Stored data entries
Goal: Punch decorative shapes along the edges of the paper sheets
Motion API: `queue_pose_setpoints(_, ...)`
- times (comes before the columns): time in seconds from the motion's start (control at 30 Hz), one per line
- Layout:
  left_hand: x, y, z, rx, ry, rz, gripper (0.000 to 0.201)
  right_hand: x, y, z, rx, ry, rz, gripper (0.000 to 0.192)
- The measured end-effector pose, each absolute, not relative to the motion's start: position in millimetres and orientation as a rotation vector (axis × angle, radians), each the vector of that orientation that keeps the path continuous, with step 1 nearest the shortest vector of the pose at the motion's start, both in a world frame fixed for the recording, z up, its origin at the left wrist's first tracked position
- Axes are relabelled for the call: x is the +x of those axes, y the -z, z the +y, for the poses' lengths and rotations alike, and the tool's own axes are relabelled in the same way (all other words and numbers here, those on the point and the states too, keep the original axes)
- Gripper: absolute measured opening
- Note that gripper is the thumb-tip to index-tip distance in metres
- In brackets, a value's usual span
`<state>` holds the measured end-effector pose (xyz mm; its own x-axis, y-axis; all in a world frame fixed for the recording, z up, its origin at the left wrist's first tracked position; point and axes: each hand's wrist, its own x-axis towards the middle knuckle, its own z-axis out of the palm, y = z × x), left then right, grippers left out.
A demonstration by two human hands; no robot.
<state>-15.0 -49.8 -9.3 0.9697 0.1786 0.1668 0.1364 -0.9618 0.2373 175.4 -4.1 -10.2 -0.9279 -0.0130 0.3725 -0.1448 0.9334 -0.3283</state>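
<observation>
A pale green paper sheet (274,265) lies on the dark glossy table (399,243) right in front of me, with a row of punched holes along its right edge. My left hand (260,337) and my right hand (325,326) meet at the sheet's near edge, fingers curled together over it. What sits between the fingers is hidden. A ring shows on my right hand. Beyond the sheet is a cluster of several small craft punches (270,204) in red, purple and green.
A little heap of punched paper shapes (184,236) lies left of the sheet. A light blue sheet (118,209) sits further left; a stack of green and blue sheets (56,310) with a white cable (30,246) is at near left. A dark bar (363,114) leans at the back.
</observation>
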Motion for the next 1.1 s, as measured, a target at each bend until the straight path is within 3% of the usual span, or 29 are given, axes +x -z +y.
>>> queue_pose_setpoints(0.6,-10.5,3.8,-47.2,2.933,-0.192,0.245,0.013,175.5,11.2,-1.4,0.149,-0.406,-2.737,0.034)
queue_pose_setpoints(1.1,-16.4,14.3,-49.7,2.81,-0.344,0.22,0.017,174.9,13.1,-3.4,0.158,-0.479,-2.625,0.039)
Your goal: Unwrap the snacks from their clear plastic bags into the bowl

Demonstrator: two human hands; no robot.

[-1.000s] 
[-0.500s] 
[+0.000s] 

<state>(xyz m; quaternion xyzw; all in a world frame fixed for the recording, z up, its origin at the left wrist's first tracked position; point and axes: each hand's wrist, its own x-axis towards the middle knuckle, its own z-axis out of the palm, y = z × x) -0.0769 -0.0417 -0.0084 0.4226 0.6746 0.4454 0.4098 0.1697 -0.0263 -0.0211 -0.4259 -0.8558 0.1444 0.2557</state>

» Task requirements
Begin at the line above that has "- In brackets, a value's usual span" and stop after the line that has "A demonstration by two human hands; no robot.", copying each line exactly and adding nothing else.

» Written response
- In brackets, a value's usual span
`<state>` holds the measured end-effector pose (xyz mm; its own x-axis, y-axis; all in a world frame fixed for the recording, z up, its origin at the left wrist's first tracked position; point and axes: each hand's wrist, its own x-axis towards the middle knuckle, its own z-axis out of the palm, y = z × x), left then right, grippers left out.
A demonstration by two human hands; no robot.

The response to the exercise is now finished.